▼
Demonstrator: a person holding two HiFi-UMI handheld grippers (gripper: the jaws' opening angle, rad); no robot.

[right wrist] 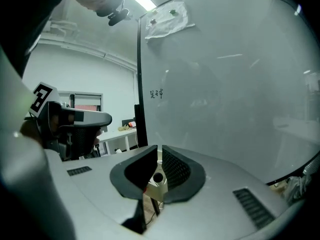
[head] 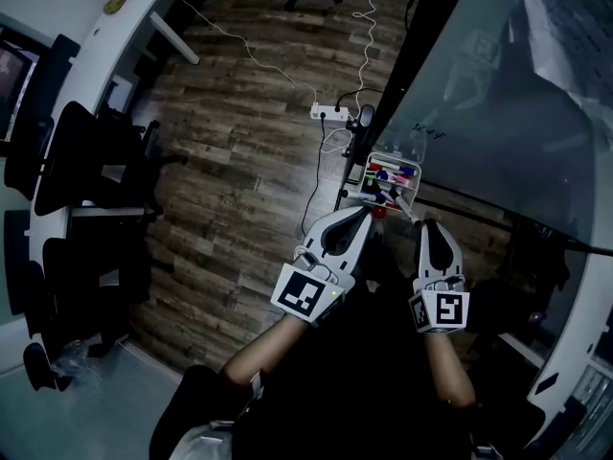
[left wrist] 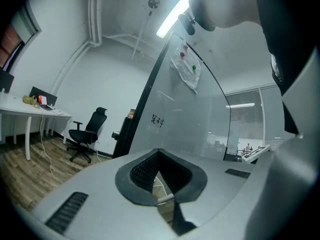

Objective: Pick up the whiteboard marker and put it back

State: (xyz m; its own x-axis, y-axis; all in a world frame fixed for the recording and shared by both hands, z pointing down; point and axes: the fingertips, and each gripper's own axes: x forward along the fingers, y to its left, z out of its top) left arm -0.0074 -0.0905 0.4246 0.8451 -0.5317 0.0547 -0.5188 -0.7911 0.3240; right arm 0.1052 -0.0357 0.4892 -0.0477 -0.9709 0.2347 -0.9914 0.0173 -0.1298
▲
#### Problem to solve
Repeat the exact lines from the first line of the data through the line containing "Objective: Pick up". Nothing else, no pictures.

#### Written solution
Demonstrator: a person holding two HiFi-UMI handheld grippers (gripper: the jaws' opening angle, rad); no robot.

[right wrist] 
[head] 
[left wrist] 

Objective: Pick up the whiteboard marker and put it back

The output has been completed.